The 7D Surgical System Cranial Biopsy and Ventricular Catheter Placement Application is intended for use as a stereotaxic image guided surgical navigation system during cranial surgical procedures. The Cranial Application software assists in guiding surgeons during cranial surgical procedures such as biopsies, tumor resections, and Ventricular Catheters placement. The Cranial Application software works in conjunction with 7D Surgical Machine Vision Guidance System which consists of clinical software, optically tracked surgical Pointer, a reference frame instrument and platform/computer hardware which is substantially equivalent to K181041. Image guidance tracks the position of instruments in relation to the surgical anatomy and identifies this position on DICOM images or intraoperative structured light images of the patient. The Cranial software functionality is described in terms of its feature sets which are categorized as imaging, registration, planning, and views. Feature sets include functionality that contributes to clinical decision making and are necessary to achieve system performance.

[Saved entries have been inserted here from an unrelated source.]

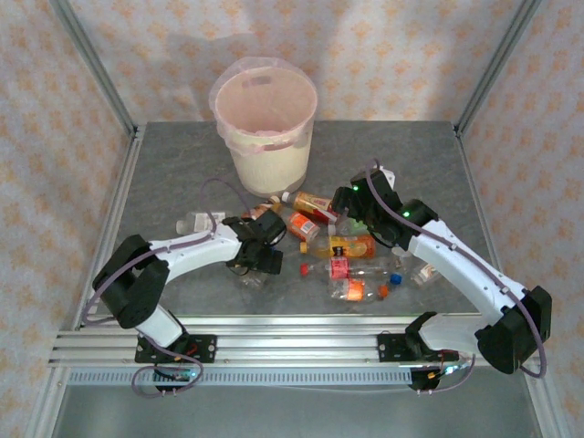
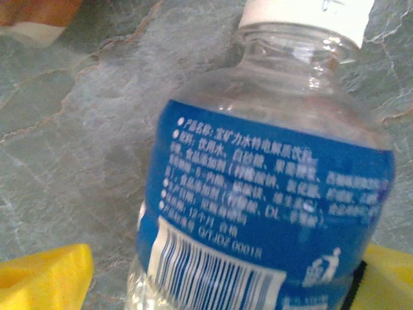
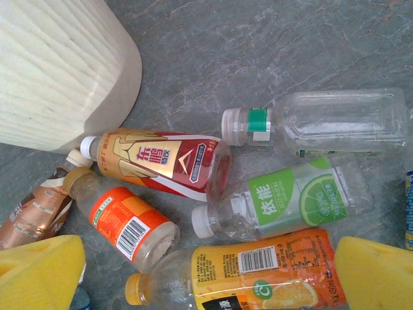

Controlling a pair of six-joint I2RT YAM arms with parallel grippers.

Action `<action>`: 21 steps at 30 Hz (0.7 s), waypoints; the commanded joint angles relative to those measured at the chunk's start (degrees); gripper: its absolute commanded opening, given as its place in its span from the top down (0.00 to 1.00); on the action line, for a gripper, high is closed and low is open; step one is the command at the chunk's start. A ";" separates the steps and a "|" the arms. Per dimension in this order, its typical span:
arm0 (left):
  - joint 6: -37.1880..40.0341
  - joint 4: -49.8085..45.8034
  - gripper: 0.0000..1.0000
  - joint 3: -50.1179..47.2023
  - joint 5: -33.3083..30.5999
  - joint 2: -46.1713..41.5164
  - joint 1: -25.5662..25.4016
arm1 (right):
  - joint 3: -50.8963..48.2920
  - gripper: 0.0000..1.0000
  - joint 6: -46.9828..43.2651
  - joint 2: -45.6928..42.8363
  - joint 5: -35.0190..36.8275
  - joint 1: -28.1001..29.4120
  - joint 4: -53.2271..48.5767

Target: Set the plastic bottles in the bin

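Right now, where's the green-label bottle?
Right wrist view, right of centre: the green-label bottle lies between the clear green-banded bottle above and the big orange juice bottle below.

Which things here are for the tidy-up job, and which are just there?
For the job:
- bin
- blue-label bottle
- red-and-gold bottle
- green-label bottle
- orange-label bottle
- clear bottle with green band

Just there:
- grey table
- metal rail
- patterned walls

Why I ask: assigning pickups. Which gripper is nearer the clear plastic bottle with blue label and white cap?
Left. The left gripper straddles the clear blue-labelled bottle; the right gripper hovers apart over other bottles.
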 commanded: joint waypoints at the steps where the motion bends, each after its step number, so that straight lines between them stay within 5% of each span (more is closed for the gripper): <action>1: -0.40 1.73 0.15 -0.59 -1.40 0.53 -0.65 | 0.17 0.00 0.73 -0.08 1.38 0.11 -0.74; 13: -0.94 3.37 0.34 -3.38 -1.88 -3.69 -0.73 | 0.78 0.00 0.53 -0.65 2.41 0.17 -1.04; 21: -0.46 1.89 0.38 0.95 -1.68 -15.58 -2.04 | -0.52 0.00 0.92 -3.45 4.18 0.11 -0.06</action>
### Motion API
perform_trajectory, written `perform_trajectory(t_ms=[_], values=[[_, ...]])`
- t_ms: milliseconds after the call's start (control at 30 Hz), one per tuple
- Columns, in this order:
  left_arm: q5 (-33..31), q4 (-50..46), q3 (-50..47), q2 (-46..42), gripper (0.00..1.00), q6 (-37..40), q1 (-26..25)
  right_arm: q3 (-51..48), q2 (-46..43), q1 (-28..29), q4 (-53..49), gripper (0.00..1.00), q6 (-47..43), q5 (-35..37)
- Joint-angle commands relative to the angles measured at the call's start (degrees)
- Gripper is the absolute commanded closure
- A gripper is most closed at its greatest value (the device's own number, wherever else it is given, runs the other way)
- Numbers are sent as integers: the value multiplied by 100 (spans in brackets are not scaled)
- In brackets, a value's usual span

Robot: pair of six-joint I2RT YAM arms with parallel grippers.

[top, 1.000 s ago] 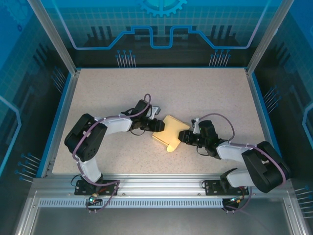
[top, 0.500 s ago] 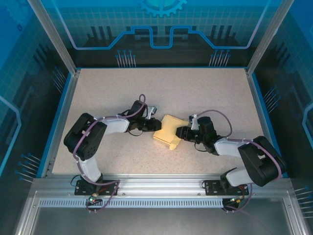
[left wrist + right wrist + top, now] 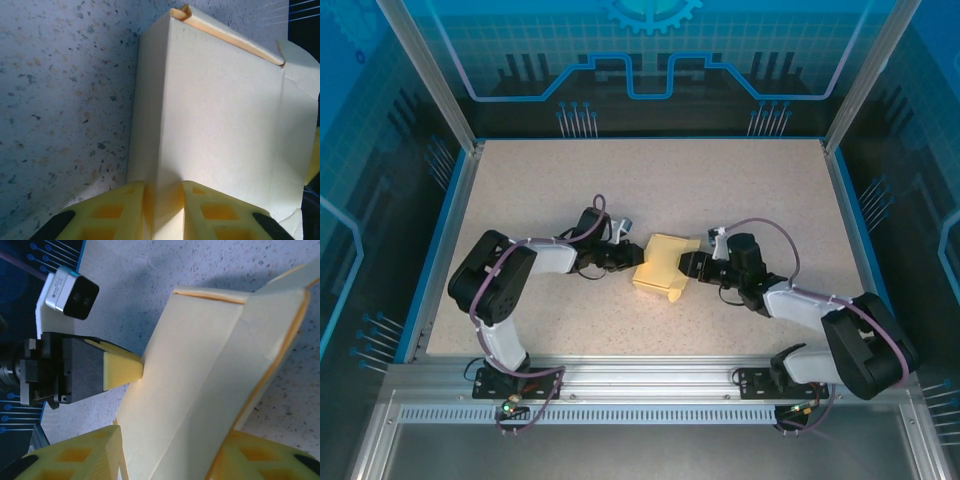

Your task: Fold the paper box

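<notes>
The paper box (image 3: 661,264) sits on the table (image 3: 720,190) a little nearer than the middle, wedged between the two grippers. It is partly folded: a flat top panel, a side wall turned down, and loose flaps sticking out at its far right corner and its near end. From above its underside and inner folds are hidden.

The left gripper (image 3: 632,262) meets the box from the left. In the left wrist view its yellow fingers (image 3: 107,212) are drawn close together and pinch a folded corner ridge of the box between them. The fingertips are cut off at the bottom edge. A flap (image 3: 300,100) on the right runs out of the picture, so its outline is hard to make out.

The right gripper (image 3: 688,268) meets the box from the right. In the right wrist view its fingers (image 3: 75,457) stand well apart, one on each side of the box's near end, both right against the card. Whether they press on it or merely bracket it I cannot tell, as the contact points lie at the frame's lower edge. One far flap is cropped at the upper right.
</notes>
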Motion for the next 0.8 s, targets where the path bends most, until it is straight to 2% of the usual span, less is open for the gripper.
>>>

The 7D Surgical System Cranial Application is comprised of 5 major components:

1. Cart
2. Arm
3. Head
4. Tracked 7D Surgical System Cranial Instruments
5. Software

Here's a breakdown of the acceptance criteria and study information for the 7D Surgical System Cranial Biopsy and Ventricular Catheter Placement Application, based on the provided text:

Acceptance Criteria and Device Performance

Study Details

1. Sample size used for the test set and the data provenance:

   • The document states that device performance tests were conducted "on phantom models in a clinical simulated environment." It does not specify the exact sample size (number of phantom models or individual measurements) for the TRE and ATE testing.
   • The data provenance is from non-clinical studies conducted by 7D Surgical Inc. There is no information regarding country of origin for the data or if it was retrospective or prospective in the context of clinical data, as this was a non-clinical study.

2. Number of experts used to establish the ground truth for the test set and the qualifications of those experts:

   • The document does not explicitly state the number or qualifications of experts used to establish ground truth for the non-clinical phantom model testing. It mentions that TRE and ATE evaluate "the error discrepancy between the position reported by the image guided surgery system and the ground truth position measured physically or otherwise." This implies a physical measurement standard was used as ground truth rather than expert consensus on images.

3. Adjudication method for the test set:

   • Not applicable as the ground truth was established by physical measurement on phantom models, not by expert review requiring adjudication.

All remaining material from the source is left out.